| name | clickzetta-java-sdk |
| description | Use the ClickZetta Java SDK to write data to Lakehouse tables in batch or in real time.
Covers complete usage patterns for BulkloadStream (local file/database batch uploads)
and RealtimeStream (Kafka real-time consumption and writes), including Maven dependencies,
connection URL formats, row write APIs, status monitoring, Options tuning, and common error handling.
Trigger when users say "Java SDK", "BulkloadStream", "RealtimeStream",
"write to Lakehouse with Java", "Java batch upload", "Kafka Java write",
"clickzetta-java", "Maven dependency", "Java data import",
"Java 写入 Lakehouse", "Java 批量上传", or "Kafka Java 写入".
Keywords: Java SDK, BulkloadStream, RealtimeStream, Kafka consumer, batch write, real-time write
|
ClickZetta Java SDK
The Java SDK provides two write interfaces:
- BulkloadStream - batch writes for scheduled ETL and local file imports.

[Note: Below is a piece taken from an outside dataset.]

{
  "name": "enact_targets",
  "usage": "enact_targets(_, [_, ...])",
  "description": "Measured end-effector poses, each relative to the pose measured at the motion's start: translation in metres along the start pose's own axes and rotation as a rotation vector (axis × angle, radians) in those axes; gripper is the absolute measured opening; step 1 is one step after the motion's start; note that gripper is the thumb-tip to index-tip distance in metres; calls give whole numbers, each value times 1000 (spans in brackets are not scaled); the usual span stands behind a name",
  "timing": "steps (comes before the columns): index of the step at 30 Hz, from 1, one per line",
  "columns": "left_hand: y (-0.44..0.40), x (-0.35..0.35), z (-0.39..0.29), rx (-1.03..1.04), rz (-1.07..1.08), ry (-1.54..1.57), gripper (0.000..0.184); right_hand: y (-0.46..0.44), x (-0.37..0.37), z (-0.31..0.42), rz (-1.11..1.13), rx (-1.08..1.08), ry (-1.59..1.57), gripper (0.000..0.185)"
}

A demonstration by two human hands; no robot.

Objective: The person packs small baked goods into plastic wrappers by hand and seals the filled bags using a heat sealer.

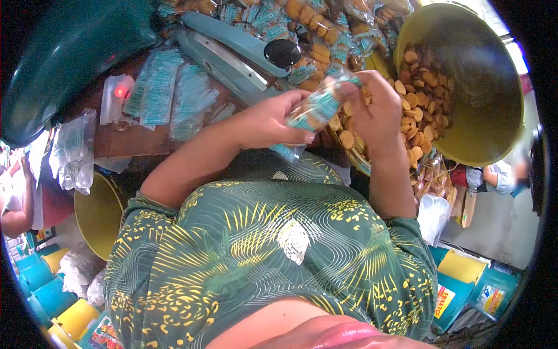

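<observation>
A clear plastic bag of cookies (317, 107) with turquoise print is held up in front of my chest. My left hand (270, 122) is closed round its lower end. The fingers of my right hand (376, 107) are closed at its upper end, slightly blurred. Just beyond my left hand lies a blue-grey hand-lever bag sealer (232, 43), its arm raised over a metal strip. Under and beside my right hand, loose round cookies (415, 110) spill from a tipped yellow bucket (482, 93). Flat printed bags (154, 87) lie in stacks left of the sealer.
Filled cookie packets (325, 26) are heaped behind the sealer. A large dark teal container (81, 64) stands at the upper left, near a small device with a glowing red light (121, 91). Buckets (453, 291) stand on the floor both sides. Other people are at the far edges.
</observation>
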State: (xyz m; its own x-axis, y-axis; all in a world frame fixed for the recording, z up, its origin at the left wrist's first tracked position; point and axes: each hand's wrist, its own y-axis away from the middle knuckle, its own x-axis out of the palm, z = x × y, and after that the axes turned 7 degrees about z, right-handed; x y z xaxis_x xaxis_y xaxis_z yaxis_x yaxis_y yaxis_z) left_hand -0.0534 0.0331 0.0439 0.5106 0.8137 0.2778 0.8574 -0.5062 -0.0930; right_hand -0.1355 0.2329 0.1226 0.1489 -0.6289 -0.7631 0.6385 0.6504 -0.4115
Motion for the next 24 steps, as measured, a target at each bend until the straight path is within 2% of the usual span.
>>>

It does not support primary-key tables and is not recommended for high-frequency writes under 5 minutes.
- RealtimeStream - real-time writes for Kafka consumption and streaming ingestion. Data can be queried within seconds.
Read references/bulkload.md for batch writes and references/realtime.md for real-time writes.
Maven Dependency
<dependency>
<groupId>com.clickzetta</groupId>
<artifactId>clickzetta-java</artifactId>
<version>2.0.0</version>
</dependency>
RealtimeStream with Kafka also requires:
<dependency>
<groupId>org.apache.kafka</groupId>
<artifactId>kafka-clients</artifactId>
<version>3.2.0</version>
</dependency>
Connection URL Format
ClickZettaClient client = ClickZettaClient.newBuilder()
.service("cn-shanghai-alicloud.api.clickzetta.com")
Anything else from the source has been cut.